McAdam is a village located in the southwestern corner of York County, New Brunswick, Canada. The village covers 14.28 km2 and had a population of 1,151 as of 2016. An independent study was executed early 2018, and the results found that the population of McAdam had grown to 1,225. Turning the tide of a shrinking population, this is the first time the community's population grew since 1956.

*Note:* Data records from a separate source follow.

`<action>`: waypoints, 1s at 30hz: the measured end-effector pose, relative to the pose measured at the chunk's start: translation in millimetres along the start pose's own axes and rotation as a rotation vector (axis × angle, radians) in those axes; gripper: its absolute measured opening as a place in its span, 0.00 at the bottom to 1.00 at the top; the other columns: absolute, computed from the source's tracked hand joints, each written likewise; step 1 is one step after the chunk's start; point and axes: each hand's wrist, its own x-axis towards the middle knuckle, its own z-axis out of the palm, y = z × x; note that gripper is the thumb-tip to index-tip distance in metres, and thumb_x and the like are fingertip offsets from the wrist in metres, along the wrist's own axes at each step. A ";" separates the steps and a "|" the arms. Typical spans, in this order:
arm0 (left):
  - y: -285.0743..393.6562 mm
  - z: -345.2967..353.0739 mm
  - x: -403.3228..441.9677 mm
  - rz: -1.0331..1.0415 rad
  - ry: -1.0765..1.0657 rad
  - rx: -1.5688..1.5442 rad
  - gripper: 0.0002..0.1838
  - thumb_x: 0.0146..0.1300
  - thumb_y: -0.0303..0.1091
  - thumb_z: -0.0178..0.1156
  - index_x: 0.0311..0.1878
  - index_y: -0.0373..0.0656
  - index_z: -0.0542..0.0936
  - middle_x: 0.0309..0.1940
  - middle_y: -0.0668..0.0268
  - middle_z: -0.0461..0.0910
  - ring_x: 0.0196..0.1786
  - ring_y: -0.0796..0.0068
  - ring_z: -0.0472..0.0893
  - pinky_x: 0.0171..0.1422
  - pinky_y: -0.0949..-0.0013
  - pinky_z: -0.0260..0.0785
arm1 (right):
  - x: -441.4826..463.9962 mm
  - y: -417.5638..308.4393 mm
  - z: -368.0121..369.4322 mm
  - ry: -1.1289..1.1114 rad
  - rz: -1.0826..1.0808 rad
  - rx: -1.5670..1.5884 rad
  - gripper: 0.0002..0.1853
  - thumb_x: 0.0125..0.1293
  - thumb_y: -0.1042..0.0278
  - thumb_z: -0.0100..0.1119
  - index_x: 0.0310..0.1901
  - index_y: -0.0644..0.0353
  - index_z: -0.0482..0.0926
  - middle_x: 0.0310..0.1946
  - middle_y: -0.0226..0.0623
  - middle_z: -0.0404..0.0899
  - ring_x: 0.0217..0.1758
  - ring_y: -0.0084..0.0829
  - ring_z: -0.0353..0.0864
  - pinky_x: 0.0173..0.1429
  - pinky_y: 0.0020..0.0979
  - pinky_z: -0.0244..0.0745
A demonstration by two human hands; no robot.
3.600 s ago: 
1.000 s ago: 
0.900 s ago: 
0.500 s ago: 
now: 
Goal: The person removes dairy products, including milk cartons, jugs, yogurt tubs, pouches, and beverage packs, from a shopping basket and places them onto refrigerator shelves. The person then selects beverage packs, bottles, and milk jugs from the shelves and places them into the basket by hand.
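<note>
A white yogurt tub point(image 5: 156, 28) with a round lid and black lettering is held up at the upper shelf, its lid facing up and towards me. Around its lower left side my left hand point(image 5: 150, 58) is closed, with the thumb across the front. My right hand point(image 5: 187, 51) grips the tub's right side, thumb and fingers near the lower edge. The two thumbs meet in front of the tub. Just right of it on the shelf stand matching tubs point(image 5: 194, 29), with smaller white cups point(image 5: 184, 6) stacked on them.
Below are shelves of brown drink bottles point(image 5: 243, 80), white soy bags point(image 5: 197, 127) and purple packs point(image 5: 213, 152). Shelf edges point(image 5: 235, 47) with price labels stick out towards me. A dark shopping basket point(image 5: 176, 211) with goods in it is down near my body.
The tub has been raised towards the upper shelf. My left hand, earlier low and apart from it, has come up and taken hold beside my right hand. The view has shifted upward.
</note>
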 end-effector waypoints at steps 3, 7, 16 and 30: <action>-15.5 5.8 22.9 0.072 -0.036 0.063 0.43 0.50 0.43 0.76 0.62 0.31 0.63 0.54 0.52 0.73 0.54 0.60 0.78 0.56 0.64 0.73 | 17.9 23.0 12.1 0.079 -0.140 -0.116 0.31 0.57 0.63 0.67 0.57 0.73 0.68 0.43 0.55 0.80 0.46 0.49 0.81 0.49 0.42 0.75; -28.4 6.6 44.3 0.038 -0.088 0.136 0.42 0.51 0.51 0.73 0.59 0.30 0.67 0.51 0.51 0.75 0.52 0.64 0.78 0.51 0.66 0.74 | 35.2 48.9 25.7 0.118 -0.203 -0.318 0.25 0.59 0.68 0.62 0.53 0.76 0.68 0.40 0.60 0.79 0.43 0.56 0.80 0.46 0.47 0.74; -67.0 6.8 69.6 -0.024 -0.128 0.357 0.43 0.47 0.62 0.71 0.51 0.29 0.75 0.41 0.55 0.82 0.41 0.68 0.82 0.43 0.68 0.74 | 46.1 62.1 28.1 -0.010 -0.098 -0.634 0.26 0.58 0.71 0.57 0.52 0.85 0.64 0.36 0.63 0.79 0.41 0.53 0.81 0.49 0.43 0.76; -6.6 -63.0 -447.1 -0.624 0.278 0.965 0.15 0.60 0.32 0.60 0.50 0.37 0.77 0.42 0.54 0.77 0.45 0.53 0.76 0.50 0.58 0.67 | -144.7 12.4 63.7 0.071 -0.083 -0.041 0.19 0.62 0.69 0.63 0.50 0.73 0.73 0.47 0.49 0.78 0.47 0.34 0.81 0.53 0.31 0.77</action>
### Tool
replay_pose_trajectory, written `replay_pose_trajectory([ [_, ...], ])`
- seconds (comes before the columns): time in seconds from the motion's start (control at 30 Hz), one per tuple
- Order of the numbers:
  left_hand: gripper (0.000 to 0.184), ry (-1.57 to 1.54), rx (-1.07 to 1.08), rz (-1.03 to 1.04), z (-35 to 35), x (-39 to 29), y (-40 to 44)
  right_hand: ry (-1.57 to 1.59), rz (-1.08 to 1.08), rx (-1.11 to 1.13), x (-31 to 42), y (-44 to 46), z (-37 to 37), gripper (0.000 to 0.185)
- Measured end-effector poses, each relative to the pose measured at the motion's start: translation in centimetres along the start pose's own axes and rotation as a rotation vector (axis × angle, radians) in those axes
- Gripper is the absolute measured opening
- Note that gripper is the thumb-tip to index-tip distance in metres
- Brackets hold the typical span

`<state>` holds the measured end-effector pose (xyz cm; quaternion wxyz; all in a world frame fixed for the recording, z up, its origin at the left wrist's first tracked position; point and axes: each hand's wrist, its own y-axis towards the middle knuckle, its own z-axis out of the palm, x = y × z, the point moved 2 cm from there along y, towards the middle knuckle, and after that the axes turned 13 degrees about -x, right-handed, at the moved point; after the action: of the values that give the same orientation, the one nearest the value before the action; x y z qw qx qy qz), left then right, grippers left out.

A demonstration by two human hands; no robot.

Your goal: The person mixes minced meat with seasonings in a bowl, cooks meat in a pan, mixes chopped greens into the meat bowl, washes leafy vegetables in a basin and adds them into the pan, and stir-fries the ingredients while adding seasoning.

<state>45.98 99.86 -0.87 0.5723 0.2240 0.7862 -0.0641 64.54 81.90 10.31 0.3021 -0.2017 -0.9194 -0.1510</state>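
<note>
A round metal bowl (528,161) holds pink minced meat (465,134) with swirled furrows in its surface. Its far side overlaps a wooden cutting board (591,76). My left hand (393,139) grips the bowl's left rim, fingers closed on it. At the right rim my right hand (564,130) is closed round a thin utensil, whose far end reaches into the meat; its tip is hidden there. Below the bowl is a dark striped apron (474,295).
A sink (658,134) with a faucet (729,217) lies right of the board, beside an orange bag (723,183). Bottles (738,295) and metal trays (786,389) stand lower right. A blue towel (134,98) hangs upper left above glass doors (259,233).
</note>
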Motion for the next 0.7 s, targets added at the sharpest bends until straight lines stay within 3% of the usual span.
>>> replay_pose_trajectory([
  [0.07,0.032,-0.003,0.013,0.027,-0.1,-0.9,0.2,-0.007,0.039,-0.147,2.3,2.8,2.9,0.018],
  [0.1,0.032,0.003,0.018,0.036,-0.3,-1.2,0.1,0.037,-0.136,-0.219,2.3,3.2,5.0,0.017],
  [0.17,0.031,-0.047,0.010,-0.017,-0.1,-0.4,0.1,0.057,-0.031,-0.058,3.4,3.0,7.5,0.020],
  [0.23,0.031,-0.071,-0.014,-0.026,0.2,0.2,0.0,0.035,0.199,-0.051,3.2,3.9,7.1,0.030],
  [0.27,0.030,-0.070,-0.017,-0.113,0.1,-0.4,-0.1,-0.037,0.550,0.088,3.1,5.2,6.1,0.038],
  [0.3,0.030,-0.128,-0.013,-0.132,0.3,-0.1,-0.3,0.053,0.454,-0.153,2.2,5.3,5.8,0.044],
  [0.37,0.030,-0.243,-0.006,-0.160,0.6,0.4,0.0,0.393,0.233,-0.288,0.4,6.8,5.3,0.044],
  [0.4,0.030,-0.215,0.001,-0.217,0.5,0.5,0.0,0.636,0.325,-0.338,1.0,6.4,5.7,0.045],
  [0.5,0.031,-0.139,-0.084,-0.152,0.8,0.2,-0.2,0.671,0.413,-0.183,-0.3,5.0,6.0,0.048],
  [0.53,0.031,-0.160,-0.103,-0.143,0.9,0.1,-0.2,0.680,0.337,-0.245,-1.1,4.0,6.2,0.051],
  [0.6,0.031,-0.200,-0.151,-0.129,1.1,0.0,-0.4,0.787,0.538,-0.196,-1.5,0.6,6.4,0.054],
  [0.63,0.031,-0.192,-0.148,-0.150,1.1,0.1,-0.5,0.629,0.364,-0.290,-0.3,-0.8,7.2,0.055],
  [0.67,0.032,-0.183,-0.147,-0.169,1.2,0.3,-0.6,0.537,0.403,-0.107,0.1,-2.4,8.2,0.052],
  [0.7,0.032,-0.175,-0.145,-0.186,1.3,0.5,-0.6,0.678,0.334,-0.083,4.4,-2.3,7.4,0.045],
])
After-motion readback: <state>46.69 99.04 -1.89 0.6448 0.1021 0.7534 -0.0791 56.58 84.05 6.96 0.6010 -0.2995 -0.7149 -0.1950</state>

The area was first settled in the mid-to-late 19th century as a group of small lumber camps. The area further developed due to its advantageous location as an important railway junction between the main line of the Canadian Pacific Railway from the Maritime provinces to New England and central Canada and branch lines to St. Stephen, St. Andrews and Woodstock. The town was an important servicing stop for many passenger and freight trains, as well as military trains during the World Wars. A large railway station was built to accommodate travelers and a roundhouse and yard were located in the village. The conversion of locomotives from steam power to diesel during the 1950s, as well as highway improvements and increased trucking during the 1960s and 1970s, saw McAdam decline in importance for rail transport. Decreased employment with the railway caused significant economic challenges for the community during the latter half of the 20th century and early 21st century.

==History==

Original settlement of present-day McAdam area began sometime between 1857 and 1869, after the establishment of the St. Andrews and Quebec Railway (SA&Q). McAdam began under the name of City Camp which was originally a collective of several lumbering encampments which sprang up alongside the line. By the late 1860s the European and North American Railway's "Western Extension" was completed. This line joined the SA&Q line (by now part of the New Brunswick Railway) in City Camp; as a result City Camp was renamed to McAdam Junction after John McAdam, a prominent lumberman and politician, who had numerous land grants in the Canterbury Parish and Dumfries Parish parishes at that time.

By 1871, McAdam was a junction of limited importance and this contributed to a rise in population to about four hundred people, mostly railroad workers and their families. On June 2, 1879, it was announced that a rail line would be built to neighbouring community in Vanceboro, Maine, 10 km away. The contract was awarded for approx. $30,000. Soon after, a road was built that ran parallel to the tracks. The rail line and road remain in use today

In 1894 the parishes of Prince William and Dumfries were merged into a new parish known as the Parish of McAdam. In 1889, the Canadian Pacific Railway (CPR) built the International Railway of Maine: the final link making it the first transcontinental railway. The following year, the CPR leased the New Brunswick Railway for nine hundred ninety-nine years. The CPR began an ambitious construction project on a massive station/hotel at the junction in 1900; construction was completed in 1901 and expanded in 1911. The station became the dominant feature of the settlement and would go on to be a major employer for the junction, heralding a period of growth.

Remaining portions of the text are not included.